A fast transform (Walsh Hadamard Transform) is used as a fully connected set of fixed weights which, if used a conventional neural network activation function would give you a real but completely nonadjustable neural network layer.
Something must bend. What you can do is use individually adjustable parametric activation functions.
With switching based parametric activation functions the resulting fast transform neural network is very similar to a ReLU based network, though faster to compute and using fewer parameters per layer.

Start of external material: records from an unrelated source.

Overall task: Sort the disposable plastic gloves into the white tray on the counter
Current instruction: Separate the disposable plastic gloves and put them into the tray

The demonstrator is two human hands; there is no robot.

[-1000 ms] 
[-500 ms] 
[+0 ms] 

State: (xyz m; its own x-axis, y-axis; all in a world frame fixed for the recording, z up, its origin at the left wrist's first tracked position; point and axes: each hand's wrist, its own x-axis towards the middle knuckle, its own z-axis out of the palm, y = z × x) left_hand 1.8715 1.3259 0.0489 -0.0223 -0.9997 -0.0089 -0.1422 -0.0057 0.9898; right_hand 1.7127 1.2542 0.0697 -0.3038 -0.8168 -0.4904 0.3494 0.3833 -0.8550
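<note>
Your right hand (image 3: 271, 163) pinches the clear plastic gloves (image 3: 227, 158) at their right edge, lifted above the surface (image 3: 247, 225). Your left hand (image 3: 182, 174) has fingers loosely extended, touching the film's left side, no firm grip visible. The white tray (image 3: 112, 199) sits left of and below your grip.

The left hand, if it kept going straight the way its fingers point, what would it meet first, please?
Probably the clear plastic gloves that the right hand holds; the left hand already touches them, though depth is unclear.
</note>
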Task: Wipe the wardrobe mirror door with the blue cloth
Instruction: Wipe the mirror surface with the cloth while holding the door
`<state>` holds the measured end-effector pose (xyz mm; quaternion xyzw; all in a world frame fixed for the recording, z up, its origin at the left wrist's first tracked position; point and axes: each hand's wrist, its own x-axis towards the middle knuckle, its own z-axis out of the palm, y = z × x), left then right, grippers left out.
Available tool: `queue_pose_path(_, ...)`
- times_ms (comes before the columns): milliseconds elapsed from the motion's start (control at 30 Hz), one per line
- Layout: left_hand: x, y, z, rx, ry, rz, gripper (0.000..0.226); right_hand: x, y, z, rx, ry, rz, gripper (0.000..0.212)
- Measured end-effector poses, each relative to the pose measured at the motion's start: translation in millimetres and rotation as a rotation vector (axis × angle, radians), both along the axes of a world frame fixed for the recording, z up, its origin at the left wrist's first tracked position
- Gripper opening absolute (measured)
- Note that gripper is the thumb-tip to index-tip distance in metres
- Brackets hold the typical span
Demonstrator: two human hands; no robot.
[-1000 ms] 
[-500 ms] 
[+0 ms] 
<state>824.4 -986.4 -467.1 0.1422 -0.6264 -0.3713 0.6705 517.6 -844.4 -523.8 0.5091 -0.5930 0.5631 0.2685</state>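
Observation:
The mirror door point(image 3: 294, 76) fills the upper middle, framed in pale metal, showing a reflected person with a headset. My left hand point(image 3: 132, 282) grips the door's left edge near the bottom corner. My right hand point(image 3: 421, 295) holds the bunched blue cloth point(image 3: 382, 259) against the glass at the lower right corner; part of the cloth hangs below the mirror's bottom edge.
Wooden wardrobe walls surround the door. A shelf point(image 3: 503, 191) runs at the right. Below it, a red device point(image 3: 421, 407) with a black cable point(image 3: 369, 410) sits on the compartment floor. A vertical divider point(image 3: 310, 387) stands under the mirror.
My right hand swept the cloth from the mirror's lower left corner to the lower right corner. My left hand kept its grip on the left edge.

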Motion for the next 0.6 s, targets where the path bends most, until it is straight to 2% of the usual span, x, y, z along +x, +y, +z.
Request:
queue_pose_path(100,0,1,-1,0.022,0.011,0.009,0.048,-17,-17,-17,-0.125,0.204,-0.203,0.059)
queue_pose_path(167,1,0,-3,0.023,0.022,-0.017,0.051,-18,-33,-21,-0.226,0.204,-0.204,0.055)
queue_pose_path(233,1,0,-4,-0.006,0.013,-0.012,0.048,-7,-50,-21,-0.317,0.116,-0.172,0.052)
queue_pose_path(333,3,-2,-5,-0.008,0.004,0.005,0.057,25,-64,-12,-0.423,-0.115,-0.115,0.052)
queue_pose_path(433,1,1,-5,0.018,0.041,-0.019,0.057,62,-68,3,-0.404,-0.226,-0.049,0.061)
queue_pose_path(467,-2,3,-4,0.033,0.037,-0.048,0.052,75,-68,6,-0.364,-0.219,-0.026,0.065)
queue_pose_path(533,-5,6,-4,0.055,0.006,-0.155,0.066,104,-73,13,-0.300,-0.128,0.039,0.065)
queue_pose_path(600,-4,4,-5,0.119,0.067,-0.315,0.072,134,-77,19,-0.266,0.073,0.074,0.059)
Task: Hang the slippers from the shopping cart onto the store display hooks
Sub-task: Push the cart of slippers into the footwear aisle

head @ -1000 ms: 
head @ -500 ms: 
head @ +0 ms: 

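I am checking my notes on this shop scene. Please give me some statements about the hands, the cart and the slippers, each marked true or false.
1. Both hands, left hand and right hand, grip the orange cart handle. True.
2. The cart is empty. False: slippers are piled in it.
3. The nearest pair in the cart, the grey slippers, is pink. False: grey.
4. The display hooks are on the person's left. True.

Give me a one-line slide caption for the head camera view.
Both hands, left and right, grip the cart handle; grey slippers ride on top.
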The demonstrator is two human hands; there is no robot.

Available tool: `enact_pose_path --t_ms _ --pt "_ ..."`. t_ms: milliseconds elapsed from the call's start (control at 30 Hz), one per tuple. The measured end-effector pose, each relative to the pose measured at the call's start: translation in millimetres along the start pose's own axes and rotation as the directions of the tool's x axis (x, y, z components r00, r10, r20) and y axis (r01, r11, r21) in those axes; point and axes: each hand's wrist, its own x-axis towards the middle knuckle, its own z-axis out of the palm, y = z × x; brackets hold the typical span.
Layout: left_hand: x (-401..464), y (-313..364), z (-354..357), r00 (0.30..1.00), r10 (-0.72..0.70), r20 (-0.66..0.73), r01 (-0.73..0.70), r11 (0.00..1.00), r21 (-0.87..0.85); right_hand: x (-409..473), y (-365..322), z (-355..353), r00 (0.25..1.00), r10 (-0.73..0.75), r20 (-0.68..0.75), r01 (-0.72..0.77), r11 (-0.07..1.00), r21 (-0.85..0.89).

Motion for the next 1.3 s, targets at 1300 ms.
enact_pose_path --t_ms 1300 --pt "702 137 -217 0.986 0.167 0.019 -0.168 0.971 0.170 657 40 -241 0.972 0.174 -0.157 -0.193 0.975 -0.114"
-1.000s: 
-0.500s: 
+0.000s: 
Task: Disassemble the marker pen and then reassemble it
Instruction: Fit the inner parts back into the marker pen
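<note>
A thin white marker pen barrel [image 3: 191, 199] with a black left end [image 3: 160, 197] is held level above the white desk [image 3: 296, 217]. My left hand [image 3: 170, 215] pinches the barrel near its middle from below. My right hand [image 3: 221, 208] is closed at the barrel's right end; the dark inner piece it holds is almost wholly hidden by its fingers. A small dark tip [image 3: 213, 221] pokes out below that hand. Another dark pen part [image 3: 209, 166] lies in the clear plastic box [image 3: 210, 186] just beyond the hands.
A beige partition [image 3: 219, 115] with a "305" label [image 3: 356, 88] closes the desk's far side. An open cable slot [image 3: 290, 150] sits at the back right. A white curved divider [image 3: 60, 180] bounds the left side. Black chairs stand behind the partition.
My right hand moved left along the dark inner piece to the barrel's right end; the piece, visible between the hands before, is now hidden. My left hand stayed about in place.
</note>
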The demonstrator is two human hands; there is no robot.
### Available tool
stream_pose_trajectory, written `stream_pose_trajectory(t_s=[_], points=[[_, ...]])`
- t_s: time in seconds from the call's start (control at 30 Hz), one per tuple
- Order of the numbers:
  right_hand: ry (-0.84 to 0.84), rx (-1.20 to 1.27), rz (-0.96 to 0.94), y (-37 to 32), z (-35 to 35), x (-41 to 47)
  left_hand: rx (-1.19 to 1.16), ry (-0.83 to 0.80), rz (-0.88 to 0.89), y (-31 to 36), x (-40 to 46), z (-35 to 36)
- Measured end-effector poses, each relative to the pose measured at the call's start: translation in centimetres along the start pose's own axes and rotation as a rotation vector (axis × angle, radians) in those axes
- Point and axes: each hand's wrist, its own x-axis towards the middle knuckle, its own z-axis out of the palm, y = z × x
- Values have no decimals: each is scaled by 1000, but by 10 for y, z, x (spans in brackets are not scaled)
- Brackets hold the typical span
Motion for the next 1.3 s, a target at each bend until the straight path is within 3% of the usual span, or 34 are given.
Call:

What is the commonality between so called fast transform neural networks and conventional ReLU neural networks? ReLU can be viewed as single pole single throw switch, the activation function in the fast transform net can be viewed as single pole double throw switch. In either case they are connecting and disconnecting different (or potentially different) dot products. In one case the dot products (weighted sums) are internally fully adjustable, in the other only the magnitudes of a set of orthogonal dot products are adjustable. If might seem obvious which one to choose but I wouldn’t be so hasty because of the ‘orthogonal’ part and how variously scaled versions of one set of orthogonal dot products will interact when processed by further orthogonal dot products.
In any event for a particular input the state of each switch becomes known.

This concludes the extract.